Gardner Read (January 2, 1913 in Evanston, Illinois – November 10, 2005 in Manchester-by-the-Sea, Massachusetts) was an American composer and musical scholar.

His first musical studies were in piano and organ, and he also took lessons in counterpoint and composition at the School of Music at Northwestern University. In 1932 he was awarded a four-year scholarship to the Eastman School of Music (B.M. and M.M.), where he studied with Bernard Rogers and Howard Hanson. In the late 1930s he also studied briefly with Ildebrando Pizzetti, and Aaron Copland.

After heading the composition departments of the St.
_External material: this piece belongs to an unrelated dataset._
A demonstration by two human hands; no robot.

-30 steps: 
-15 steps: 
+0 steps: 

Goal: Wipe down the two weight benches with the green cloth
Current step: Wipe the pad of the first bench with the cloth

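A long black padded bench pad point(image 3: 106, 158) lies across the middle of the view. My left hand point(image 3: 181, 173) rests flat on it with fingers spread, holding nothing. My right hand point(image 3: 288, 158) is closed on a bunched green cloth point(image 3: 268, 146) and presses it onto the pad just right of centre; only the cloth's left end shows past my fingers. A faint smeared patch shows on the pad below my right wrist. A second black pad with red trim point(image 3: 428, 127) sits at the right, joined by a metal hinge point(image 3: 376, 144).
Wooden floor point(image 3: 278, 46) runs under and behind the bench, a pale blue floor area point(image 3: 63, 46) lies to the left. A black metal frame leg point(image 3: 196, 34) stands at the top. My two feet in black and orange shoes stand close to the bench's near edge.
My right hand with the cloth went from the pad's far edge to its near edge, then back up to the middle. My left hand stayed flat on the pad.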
Louis Institute of Music, the Kansas City Conservatory of Music and the Cleveland Institute of Music, Read became Composer-in-Residence and Professor of Composition at the School of Music at Boston University. He remained in this post until his retirement in 1978.

His Symphony No. 1, op. 30 (1937, premiered by Sir John Barbirolli) won first prize at the New York Philharmonic-Symphony Society's American Composers' Contest, while his second symphony (op. 45, 1943) won first prize in the Paderewski Fund Competition. Another first prize came in the 1986 National Association of Teachers of Singing Art Song Competition, won by his Nocturnal Visions, op. 145. He wrote one opera, Villon, in 1967.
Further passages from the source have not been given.